Metformin outperforms sulphonylureas for lowering risks of heart disease, a new analysis shows

Camille Bienvenu
Wed, 20 Apr 2016
Metformin outperforms sulphonylureas for lowering risks of heart disease, a new analysis shows
A new analysis of 204 studies finds that metformin is more successful in reducing heart disease in type 2 diabetes patients than other drugs, including sulphonylureas.

The study, conducted by researchers at The John Hopkins University School of Medicine, included 179 randomised trials and 25 observational studies – and involved 1,4 million people.

The researchers assessed the efficacy and safety of more than a dozen FDA-approved blood sugar-lowering therapy agents for type 2 diabetics, such as thiazolidinediones, sulphonylureas, dipeptidyl peptidase (DPP)-4 inhibitors, sodium glucose cotransporter (SGLT)-2 inhibitors, glucagon-like peptide-1 receptor agonists and metformin.

They found that the latter and most prescribed drug metformin had greater impact on cardiovascular morbidity when used both alone and in combination with other medication.

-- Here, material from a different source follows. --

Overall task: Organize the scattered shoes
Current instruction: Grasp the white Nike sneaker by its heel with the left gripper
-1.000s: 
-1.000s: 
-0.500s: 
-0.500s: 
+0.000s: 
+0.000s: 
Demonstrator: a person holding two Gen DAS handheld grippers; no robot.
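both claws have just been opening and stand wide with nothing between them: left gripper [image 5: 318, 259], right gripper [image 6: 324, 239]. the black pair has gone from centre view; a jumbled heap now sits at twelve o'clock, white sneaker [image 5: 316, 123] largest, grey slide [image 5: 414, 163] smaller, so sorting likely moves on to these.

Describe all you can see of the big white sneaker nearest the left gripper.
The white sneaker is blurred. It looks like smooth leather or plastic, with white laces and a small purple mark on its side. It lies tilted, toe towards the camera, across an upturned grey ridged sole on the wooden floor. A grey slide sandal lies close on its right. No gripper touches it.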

Compared to sulphonylureas, metformin reduced the risk of suffering from heart attacks and strokes - major diabetes-related complications associated with uncontrolled blood sugar after blindness, kidney failure and amputations – by about 30 to 40 per cent.

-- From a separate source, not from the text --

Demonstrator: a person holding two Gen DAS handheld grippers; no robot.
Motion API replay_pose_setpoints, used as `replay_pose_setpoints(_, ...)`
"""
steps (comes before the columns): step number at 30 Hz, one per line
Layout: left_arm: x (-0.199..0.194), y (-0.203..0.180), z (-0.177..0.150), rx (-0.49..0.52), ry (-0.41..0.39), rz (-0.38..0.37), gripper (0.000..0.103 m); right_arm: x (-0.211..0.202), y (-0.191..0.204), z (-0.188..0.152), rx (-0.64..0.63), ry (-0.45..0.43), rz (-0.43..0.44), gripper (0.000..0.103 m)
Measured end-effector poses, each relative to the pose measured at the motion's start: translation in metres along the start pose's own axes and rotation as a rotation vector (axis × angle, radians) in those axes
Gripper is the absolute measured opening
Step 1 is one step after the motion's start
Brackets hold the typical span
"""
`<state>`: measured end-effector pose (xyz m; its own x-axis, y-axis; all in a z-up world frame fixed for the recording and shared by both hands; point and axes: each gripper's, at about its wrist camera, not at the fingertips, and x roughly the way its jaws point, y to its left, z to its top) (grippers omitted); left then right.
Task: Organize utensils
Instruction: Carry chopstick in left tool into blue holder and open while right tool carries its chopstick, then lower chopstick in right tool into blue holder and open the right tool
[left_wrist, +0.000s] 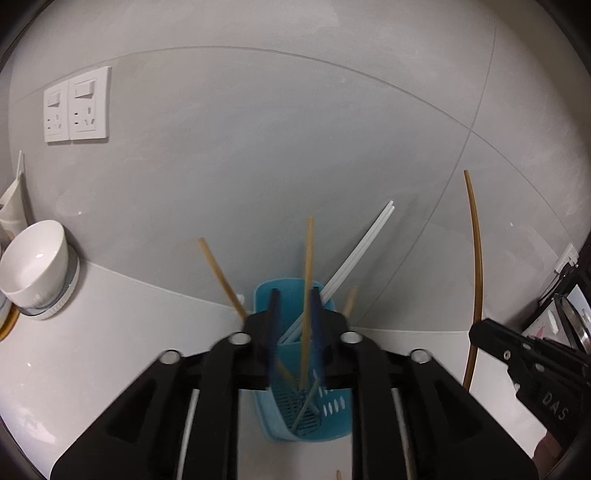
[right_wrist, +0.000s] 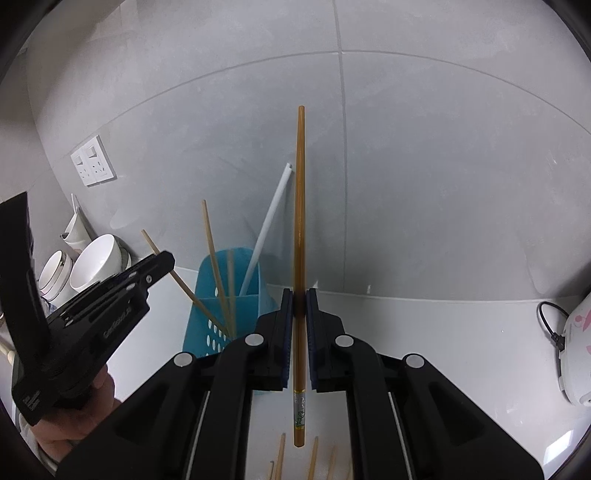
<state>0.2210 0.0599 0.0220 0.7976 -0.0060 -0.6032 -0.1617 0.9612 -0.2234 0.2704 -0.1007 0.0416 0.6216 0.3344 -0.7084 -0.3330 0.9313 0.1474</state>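
Glossy brown wooden chopstick (right_wrist: 299, 236), perforated blue plastic holder (left_wrist: 295, 373), glossy white ceramic bowl (left_wrist: 35, 264)

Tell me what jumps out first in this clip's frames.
The right gripper is shut on a long brown chopstick held upright in front of the grey wall. To its left, a blue utensil holder on the white counter bristles with tan and white chopsticks, and the left gripper hovers just above it.
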Motion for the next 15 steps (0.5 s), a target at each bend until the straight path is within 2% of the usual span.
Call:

In the study, described in the April 19 issue of the Annals of Internal Medicine, researchers presents metformin as a clear winner for the management of type 2 diabetes.

The lead author on the meta-analysis, Dr. Nisa M. Maruthur, explained that these findings are a big step up with regards to diabetes medication. Up until now, no drug seemed to stand out at reducing cardiovascular fatalities in people with uncontrolled blood sugar.

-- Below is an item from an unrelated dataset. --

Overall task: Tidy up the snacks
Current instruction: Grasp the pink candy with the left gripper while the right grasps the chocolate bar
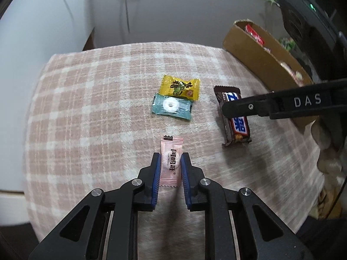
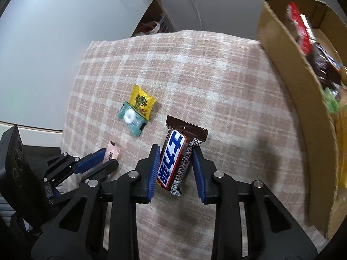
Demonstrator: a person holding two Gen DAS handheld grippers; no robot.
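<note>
Glossy brown chocolate bar [image 2: 175,160] and flat pink sachet [image 1: 171,162] on fuzzy checked cloth [image 1: 86,108].

A small pink plastic candy sachet [image 1: 171,162] with dark lettering lies flat, lengthwise between the pads of the left tongs [image 1: 171,164]. A brown chocolate bar wrapper with blue-on-white lettering [image 2: 175,158] sits gripped between the right tongs [image 2: 175,162], slightly tilted. Beyond both tongs, a yellow candy packet [image 1: 179,86] overlaps a teal wrapper holding a white ring mint [image 1: 171,106]. An open cardboard box [image 2: 288,65] of snacks stands right of the right tongs.
</note>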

His review provides a much awaited update to a 2011 study investigating the effectiveness of various blood sugar-lowering monotherapies, in which time several new drugs have since come on the market. Among them is the relatively new at the time DPP-4 inhibitors.

Most of the 204 studies were short term (no more than two years) and conducted across Europe, Asia and the United States in young to middle-aged participants that were generally overweight with very high and unsteady blood sugar levels and without any other significant health problems.

Other common drug effects looked at in the analysis include hypoglycemia, gastrointestinal problems and weight gain, the latter (up to 5kg) according to the study, being more frequently observed in patients treated with sulphonylureas, thiazolidinediones and insulin. Sulphonylureas are also associated with an elevated risk of hypoglycemia, but do not increase gut issues, which are largely attributed to metformin and GLP-1 receptor agonists.

Overall, the new findings of this study correlate the current recommendation that metformin, around since the late 1990s, be the first-line therapy for type 2 diabetes.